Mais ces plans ont changé en juillet 1997, quand Apple a licencié Amelio, ouvrant la voie à Jobs pour orchestrer un revirement étonnant.
En août 1997, Jobs avait fait la paix avec son rival de longue date, le fondateur de Microsoft, Bill Gates, et avait conclu un accord prévoyant une injection de liquidités de 150 millions de dollars du fabricant de Windows.
Cet argent a permis à Jobs d’introduire une nouvelle gamme d’ordinateurs translucides de couleur bonbon, surnommés « iMac ». Le « i » précédant le Mac annonçait un nouveau credo en cinq points : « Internet, individu, instruire, informer et inspirer ».
En octobre 2001, Jobs a présenté le premier iPod, un périphérique de stockage de musique pouvant initialement contenir jusqu’à 1 000 chansons. Apple vendrait 450 millions d’appareils dans des modèles différents, tout en supprimant le format CD et en préparant le terrain pour l’ère du streaming musical.
Dans ce qui allait devenir son couronnement, Jobs est monté sur scène à San Francisco le 9 janvier 2007 et a informé le public qu’il était sur le point de leur montrer trois avancées : un iPod avec commandes à écran tactile, un téléphone portable révolutionnaire et un communicateur Internet.
Puis vint sa révélation explosive : « Ce ne sont pas trois appareils distincts. C’est un seul appareil ! Et nous l’appelons l’iPhone. »
Plus de 3 milliards d’iPhones ont été vendus depuis, et l’appareil représente toujours plus de la moitié du chiffre d’affaires annuel d’Apple, soit 416 milliards de dollars, près de 15 ans après la mort de Jobs d’un cancer.

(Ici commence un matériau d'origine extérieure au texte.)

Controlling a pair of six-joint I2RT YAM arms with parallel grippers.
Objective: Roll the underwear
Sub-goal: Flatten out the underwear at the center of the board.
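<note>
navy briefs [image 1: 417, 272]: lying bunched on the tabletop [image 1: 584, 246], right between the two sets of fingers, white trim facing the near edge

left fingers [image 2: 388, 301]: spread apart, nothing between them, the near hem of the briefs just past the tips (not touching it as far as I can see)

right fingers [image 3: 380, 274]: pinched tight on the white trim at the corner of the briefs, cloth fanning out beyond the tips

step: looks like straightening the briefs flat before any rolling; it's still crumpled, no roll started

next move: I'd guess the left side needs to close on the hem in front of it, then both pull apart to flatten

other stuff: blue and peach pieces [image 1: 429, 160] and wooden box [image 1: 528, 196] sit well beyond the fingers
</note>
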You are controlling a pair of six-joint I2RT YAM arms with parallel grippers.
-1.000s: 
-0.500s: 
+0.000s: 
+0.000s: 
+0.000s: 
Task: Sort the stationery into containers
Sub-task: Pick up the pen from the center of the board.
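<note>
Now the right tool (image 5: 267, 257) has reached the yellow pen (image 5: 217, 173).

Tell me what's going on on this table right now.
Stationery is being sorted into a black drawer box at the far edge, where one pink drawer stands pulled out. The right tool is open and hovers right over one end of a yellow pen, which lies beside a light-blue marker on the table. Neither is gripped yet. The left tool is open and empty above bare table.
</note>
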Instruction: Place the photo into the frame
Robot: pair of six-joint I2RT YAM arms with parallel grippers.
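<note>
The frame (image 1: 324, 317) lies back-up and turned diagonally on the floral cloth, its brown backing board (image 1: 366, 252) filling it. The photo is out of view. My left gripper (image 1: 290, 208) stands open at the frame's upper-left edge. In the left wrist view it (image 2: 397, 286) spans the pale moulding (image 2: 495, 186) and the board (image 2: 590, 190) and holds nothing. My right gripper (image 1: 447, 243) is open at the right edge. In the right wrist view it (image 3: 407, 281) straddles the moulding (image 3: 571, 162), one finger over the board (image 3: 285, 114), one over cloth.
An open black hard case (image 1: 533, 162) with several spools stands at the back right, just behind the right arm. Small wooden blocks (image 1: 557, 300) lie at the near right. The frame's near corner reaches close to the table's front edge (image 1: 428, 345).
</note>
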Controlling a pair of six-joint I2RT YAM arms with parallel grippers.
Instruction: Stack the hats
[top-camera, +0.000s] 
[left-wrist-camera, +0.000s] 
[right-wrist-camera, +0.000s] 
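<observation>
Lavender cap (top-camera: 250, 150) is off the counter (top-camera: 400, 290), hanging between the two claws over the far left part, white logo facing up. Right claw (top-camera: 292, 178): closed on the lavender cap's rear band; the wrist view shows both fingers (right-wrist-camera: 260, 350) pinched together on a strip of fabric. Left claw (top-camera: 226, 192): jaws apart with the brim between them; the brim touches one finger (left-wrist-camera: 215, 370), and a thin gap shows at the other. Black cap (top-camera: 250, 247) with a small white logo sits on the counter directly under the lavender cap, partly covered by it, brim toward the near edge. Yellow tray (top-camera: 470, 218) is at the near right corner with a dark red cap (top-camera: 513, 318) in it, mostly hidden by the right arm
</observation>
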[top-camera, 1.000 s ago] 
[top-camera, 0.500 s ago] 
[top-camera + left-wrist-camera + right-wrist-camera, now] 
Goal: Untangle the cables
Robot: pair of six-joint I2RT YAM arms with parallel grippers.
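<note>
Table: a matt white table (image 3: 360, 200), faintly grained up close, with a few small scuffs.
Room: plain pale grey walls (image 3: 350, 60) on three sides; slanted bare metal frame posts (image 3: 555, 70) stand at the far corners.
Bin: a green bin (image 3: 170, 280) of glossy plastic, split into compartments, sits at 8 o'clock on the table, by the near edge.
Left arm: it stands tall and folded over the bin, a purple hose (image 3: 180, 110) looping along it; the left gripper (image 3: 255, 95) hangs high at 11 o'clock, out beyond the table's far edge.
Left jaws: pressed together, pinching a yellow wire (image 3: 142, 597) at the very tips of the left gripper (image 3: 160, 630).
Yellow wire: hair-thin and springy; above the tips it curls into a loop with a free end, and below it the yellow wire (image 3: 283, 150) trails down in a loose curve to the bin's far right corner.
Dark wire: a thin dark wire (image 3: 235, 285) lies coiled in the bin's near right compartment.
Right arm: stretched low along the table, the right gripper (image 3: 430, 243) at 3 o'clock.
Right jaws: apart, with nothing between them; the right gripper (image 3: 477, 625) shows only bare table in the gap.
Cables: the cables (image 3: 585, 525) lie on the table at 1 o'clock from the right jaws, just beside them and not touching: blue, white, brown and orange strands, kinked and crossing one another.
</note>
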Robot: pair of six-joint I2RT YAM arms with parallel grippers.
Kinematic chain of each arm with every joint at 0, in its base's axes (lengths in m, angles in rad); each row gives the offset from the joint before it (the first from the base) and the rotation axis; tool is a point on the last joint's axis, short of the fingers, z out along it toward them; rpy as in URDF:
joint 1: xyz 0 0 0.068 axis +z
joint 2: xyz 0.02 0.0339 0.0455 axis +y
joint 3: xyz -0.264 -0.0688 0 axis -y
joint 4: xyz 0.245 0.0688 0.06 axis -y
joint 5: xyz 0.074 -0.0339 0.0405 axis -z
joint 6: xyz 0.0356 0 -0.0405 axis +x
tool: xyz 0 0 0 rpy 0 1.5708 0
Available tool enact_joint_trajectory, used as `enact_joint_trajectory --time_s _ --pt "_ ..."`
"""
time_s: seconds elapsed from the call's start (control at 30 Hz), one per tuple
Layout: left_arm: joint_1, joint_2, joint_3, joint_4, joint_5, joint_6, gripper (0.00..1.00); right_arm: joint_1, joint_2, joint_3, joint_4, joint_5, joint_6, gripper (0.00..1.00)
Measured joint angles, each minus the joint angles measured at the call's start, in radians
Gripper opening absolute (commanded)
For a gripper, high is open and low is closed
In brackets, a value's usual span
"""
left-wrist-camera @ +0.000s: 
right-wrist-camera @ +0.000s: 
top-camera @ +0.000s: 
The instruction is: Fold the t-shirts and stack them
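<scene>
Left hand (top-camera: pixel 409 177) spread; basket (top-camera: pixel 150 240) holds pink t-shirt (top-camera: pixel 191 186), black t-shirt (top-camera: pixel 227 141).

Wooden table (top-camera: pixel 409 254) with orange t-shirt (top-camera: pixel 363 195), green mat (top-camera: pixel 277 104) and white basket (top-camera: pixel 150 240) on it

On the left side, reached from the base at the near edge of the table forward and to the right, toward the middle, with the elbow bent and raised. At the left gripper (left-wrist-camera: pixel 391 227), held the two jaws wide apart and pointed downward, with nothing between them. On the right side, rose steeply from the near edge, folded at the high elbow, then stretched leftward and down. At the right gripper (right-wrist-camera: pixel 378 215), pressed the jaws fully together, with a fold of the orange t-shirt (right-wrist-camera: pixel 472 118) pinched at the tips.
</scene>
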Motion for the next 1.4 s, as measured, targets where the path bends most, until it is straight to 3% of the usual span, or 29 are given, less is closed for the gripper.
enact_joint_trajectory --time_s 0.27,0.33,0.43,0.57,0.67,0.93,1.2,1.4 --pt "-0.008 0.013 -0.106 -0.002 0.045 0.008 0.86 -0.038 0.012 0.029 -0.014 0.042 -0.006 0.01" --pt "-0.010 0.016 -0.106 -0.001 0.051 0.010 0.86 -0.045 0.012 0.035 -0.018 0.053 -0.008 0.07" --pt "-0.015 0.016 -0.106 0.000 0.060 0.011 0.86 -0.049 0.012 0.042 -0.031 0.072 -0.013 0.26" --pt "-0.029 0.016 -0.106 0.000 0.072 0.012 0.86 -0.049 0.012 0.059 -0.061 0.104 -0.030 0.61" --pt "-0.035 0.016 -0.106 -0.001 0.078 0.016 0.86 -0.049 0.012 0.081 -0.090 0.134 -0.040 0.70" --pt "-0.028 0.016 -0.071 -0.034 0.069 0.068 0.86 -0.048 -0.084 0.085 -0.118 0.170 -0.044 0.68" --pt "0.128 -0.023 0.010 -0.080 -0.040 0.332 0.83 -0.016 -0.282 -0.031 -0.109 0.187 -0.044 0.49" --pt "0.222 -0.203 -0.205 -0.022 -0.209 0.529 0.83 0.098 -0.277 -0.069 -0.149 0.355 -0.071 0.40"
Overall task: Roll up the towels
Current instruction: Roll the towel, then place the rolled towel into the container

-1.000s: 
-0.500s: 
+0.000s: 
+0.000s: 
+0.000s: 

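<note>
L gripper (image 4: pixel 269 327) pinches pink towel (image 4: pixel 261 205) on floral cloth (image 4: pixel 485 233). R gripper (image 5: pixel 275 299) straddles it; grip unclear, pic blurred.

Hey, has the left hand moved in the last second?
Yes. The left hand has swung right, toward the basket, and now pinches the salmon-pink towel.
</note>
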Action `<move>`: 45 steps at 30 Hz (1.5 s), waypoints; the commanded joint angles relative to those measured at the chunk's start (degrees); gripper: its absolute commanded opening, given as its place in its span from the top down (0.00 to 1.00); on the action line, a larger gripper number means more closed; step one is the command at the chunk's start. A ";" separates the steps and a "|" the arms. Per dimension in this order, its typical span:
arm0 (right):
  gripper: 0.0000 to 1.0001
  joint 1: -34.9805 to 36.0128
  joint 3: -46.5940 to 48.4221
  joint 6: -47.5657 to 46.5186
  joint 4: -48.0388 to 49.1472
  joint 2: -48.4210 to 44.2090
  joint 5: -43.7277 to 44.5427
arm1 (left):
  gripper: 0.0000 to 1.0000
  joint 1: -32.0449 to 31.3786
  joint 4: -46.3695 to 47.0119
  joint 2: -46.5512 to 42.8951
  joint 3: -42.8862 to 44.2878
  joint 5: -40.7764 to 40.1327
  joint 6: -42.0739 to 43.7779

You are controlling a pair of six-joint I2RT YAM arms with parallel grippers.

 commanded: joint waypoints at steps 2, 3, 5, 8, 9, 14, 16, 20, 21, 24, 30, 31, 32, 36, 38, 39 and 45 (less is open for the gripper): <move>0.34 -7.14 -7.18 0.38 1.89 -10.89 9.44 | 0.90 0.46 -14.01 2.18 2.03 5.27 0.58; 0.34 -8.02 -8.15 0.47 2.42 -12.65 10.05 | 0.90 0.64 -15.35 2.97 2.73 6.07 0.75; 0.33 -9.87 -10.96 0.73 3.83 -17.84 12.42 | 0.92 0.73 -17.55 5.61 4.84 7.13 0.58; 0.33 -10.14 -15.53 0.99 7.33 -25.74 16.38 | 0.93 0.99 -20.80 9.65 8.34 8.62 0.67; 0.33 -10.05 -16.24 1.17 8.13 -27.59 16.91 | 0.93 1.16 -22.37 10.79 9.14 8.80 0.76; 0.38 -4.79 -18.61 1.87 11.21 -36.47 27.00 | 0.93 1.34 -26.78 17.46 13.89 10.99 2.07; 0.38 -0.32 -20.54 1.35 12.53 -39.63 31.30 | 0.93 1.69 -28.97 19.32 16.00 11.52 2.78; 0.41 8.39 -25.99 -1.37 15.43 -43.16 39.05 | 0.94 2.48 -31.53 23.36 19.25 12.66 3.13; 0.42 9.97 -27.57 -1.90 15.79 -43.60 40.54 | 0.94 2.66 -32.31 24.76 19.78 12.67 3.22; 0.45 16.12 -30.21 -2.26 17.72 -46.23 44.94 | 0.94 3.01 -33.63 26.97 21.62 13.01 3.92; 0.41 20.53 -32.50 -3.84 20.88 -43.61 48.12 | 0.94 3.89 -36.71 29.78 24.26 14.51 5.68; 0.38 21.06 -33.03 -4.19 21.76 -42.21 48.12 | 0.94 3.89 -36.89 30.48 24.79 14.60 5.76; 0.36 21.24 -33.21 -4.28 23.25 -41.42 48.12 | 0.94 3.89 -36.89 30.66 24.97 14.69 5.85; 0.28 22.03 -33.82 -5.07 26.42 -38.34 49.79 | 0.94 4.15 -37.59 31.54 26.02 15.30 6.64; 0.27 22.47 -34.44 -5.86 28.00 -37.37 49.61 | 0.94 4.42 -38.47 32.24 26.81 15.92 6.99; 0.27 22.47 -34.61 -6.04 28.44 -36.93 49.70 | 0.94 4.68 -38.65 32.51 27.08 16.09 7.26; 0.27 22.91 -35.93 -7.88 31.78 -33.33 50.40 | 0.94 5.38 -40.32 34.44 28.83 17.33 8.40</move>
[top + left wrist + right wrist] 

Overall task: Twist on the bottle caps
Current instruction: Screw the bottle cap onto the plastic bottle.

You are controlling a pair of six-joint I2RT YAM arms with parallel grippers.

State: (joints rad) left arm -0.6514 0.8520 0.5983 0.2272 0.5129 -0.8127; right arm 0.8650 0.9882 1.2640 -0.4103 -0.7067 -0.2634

La dépendance persistante d’Apple à l’égard de l’iPhone provient en partie de l’incapacité de l’entreprise à créer un autre produit fascinant sous la direction du successeur trié sur le volet par Jobs, Tim Cook.
Malgré cela, Apple vaut 10 fois plus que sa valeur marchande de 350 milliards de dollars au moment de la mort de Jobs – preuve que Cook a été un digne gardien de l’héritage laissé par un visionnaire qui a adopté une campagne publicitaire célébrant « ceux qui voient les choses différemment ».